* WHAT IS EXPECTED
Nothing but the lines from the top of the data to the line holding "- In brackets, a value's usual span" should be printed, word for word and both ends included; leave the pictures out.

* INPUT MATERIAL
-- -- --

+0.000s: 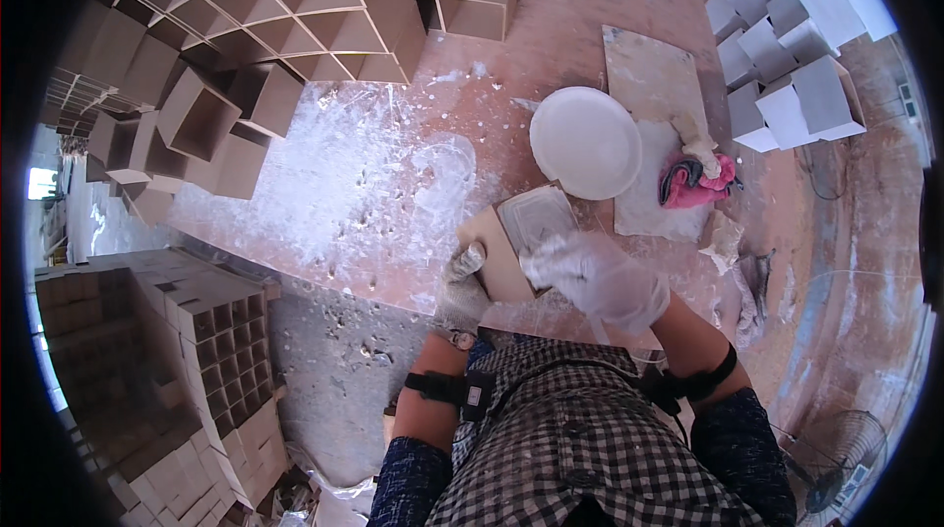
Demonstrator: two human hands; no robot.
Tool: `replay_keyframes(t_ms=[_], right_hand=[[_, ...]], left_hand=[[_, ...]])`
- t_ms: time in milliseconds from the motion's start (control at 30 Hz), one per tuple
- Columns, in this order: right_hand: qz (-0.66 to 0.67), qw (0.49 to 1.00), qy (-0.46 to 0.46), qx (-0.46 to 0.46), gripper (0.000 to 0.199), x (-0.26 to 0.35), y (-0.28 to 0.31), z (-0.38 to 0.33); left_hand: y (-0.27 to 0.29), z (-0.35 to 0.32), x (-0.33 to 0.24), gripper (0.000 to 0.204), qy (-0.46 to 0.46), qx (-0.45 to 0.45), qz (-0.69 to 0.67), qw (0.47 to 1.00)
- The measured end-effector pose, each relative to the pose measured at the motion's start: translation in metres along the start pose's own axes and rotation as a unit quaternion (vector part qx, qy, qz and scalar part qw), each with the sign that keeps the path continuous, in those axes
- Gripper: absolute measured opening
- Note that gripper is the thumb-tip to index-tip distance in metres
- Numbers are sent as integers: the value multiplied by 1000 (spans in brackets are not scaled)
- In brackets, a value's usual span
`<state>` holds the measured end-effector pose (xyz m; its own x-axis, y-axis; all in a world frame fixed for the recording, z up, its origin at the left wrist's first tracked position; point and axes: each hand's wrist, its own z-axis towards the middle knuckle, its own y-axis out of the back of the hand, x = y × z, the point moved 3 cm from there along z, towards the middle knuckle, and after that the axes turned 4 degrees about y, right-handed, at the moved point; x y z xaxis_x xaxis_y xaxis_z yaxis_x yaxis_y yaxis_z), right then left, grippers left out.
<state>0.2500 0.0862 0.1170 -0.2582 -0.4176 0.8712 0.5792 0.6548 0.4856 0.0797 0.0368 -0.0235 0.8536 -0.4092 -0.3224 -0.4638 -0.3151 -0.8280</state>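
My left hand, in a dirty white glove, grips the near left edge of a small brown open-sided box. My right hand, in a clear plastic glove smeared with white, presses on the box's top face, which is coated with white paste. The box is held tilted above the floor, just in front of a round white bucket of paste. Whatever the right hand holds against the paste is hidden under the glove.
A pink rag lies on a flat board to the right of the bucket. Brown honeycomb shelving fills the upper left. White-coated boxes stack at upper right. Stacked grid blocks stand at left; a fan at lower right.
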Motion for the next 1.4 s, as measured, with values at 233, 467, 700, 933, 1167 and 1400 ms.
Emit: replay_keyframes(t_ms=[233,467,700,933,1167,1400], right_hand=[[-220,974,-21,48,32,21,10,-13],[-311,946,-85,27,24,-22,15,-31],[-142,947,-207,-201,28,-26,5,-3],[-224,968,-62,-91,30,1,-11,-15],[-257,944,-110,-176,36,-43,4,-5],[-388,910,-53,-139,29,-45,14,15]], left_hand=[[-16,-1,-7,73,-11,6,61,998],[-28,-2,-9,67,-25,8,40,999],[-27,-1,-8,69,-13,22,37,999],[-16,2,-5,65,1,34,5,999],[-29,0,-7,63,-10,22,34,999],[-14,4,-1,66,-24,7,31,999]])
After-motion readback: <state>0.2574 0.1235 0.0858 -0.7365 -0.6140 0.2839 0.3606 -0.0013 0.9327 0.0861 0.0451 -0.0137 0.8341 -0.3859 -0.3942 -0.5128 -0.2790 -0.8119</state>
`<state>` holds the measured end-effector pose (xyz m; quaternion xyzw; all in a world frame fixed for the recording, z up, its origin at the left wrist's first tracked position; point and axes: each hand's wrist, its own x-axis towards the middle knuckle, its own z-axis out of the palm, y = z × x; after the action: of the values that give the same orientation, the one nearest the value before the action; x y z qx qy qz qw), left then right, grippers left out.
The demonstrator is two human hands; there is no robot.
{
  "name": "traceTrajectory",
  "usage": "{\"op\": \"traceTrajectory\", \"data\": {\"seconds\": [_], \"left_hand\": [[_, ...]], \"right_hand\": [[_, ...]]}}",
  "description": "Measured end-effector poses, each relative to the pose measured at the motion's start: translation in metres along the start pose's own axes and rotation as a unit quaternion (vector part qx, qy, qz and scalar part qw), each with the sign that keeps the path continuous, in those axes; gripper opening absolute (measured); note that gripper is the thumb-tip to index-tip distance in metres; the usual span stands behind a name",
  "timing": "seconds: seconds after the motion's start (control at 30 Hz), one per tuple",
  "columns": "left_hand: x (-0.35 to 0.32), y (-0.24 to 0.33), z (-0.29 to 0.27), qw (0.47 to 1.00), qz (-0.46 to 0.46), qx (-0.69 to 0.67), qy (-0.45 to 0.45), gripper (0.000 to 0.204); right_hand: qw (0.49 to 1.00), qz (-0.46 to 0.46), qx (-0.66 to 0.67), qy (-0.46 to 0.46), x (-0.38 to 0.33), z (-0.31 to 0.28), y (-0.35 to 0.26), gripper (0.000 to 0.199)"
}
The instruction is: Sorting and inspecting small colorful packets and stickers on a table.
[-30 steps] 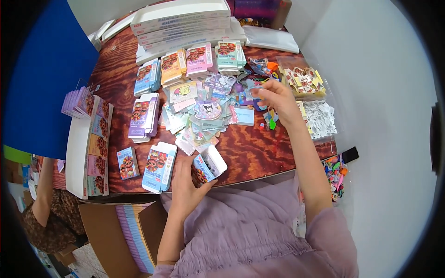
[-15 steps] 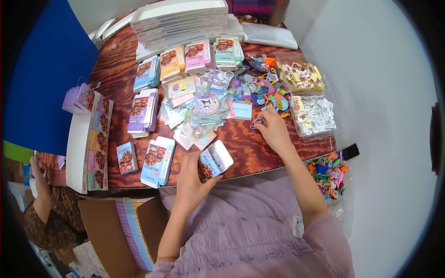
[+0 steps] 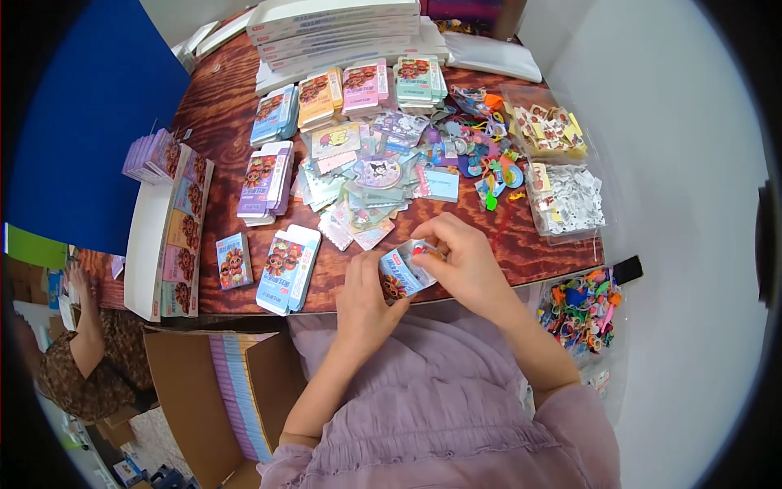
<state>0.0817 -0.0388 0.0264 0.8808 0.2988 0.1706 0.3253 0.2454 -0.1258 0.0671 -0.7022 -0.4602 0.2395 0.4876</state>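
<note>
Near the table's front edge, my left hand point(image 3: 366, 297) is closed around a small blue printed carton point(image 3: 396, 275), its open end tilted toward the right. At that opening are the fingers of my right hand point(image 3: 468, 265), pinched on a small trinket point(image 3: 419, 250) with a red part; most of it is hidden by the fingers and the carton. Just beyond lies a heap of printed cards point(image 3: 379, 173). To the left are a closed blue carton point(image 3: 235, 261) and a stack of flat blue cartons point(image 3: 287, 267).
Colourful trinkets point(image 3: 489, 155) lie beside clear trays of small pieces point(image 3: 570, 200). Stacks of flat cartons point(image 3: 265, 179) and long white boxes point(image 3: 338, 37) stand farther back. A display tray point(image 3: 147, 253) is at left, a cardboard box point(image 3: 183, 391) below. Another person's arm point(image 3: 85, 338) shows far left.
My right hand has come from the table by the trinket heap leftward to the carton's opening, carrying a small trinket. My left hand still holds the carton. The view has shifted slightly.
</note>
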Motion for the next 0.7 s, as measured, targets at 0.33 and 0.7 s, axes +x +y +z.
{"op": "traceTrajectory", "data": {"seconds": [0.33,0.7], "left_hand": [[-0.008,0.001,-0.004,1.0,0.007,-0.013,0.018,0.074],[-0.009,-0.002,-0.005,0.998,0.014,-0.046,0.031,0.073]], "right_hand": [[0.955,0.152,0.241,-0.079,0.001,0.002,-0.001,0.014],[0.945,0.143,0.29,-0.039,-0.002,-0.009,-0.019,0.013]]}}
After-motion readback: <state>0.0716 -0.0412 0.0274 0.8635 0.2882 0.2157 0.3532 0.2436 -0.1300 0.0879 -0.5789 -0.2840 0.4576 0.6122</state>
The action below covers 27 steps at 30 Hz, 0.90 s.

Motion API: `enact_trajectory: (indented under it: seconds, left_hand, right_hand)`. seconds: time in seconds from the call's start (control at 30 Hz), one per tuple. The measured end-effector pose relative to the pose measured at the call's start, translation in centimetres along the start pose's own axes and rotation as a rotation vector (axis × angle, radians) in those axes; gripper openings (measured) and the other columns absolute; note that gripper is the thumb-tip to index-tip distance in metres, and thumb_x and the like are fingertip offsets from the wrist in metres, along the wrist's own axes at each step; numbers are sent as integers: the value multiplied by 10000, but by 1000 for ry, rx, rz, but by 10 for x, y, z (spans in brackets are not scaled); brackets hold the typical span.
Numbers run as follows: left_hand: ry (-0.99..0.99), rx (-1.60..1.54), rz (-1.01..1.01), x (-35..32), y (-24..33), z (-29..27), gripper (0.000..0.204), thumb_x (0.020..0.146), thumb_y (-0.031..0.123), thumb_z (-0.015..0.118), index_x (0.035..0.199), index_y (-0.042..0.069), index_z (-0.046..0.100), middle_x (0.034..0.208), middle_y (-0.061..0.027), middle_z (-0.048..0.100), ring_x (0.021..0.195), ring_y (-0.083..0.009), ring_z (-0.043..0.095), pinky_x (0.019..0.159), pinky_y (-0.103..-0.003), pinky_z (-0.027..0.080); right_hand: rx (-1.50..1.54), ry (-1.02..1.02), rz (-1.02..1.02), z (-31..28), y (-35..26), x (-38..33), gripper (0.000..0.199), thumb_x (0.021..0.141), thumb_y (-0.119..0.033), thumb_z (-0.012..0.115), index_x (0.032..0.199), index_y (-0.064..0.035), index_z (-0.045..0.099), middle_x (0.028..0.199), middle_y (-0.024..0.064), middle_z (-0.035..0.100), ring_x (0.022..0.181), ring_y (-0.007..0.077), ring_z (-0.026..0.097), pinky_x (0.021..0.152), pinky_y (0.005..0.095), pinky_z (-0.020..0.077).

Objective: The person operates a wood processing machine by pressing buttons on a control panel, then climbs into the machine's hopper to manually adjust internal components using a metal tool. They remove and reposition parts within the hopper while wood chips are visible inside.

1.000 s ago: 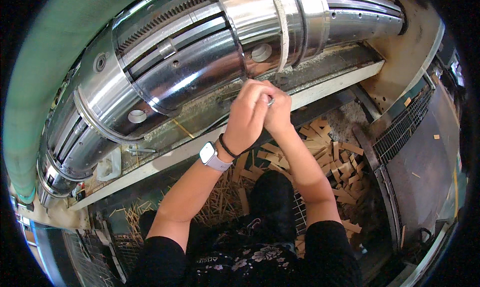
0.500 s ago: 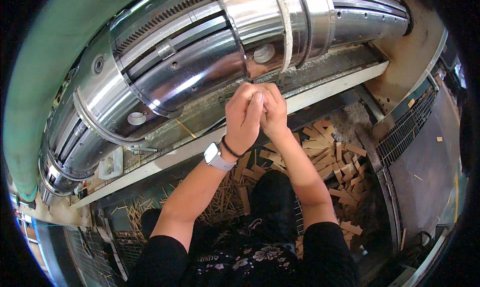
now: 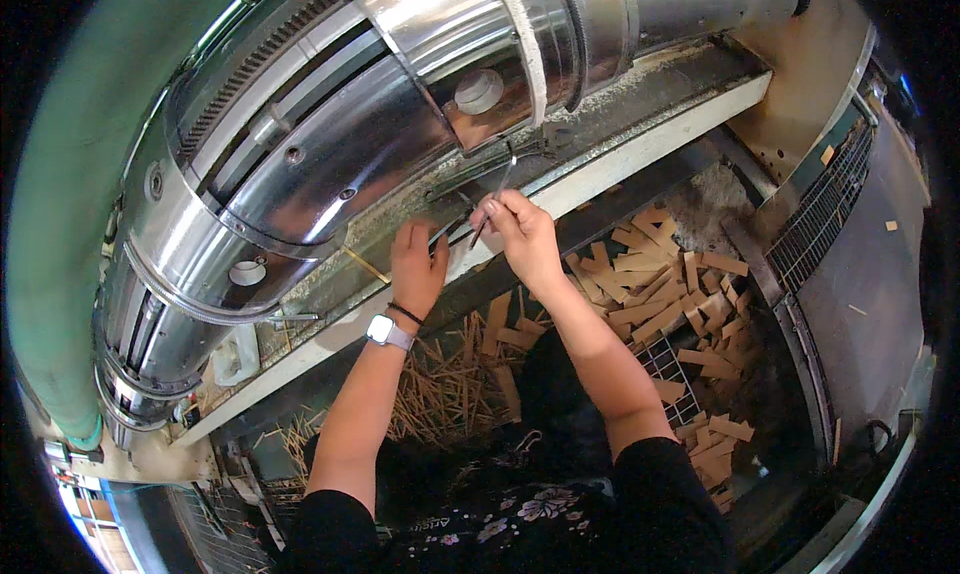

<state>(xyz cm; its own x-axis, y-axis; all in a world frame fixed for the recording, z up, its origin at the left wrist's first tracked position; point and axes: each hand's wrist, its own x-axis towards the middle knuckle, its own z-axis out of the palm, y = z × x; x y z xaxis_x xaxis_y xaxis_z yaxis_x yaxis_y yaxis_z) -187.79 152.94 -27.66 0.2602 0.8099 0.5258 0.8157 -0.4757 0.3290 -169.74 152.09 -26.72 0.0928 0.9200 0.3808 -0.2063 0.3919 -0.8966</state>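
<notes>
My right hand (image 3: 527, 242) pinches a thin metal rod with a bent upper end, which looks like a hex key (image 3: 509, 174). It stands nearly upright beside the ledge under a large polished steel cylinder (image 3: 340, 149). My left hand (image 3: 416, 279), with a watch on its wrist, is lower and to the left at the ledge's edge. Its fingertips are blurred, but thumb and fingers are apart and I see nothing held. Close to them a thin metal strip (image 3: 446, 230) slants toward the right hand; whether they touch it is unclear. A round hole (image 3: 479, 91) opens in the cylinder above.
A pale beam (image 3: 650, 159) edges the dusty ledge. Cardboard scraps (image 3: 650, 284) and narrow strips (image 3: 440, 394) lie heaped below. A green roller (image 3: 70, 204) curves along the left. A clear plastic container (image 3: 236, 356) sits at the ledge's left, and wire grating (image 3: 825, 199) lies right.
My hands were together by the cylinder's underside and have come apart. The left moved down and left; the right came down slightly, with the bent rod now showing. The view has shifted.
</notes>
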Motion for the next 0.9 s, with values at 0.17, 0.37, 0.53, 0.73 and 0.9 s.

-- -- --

* SOLUTION FOR THIS EXERCISE
+0.000s: 
Demonstrator: two human hands; no robot.
Tool: `replay_keyframes(t_ms=[_], right_hand=[[_, ...]], left_hand=[[_, ...]])`
- t_ms: time in milliseconds from the motion's start (control at 30 Hz), one per tuple
- Columns, in this order: right_hand: qz (-0.66 to 0.67), qw (0.49 to 1.00), qy (-0.46 to 0.46), qx (-0.46 to 0.46), gripper (0.000 to 0.199), x (-0.26 to 0.35), y (-0.28 to 0.31), z (-0.38 to 0.33); left_hand: y (-0.27 to 0.29), z (-0.35 to 0.32), x (-0.33 to 0.24), gripper (0.000 to 0.204), qy (-0.46 to 0.46), qx (-0.45 to 0.45), qz (-0.69 to 0.67), qw (0.47 to 1.00)
- The measured end-effector pose, each relative to the pose measured at the motion's start: translation in metres along the start pose's own axes and rotation as a unit quaternion (vector part qx, qy, qz and scalar part qw), each with the sign that keeps the path continuous, in those axes
- Gripper: absolute measured opening
- Note that gripper is the thumb-tip to index-tip distance in metres
- Numbers are sent as integers: the value multiplied by 1000 (spans in brackets are not scaled)
- In brackets, a value's usual span

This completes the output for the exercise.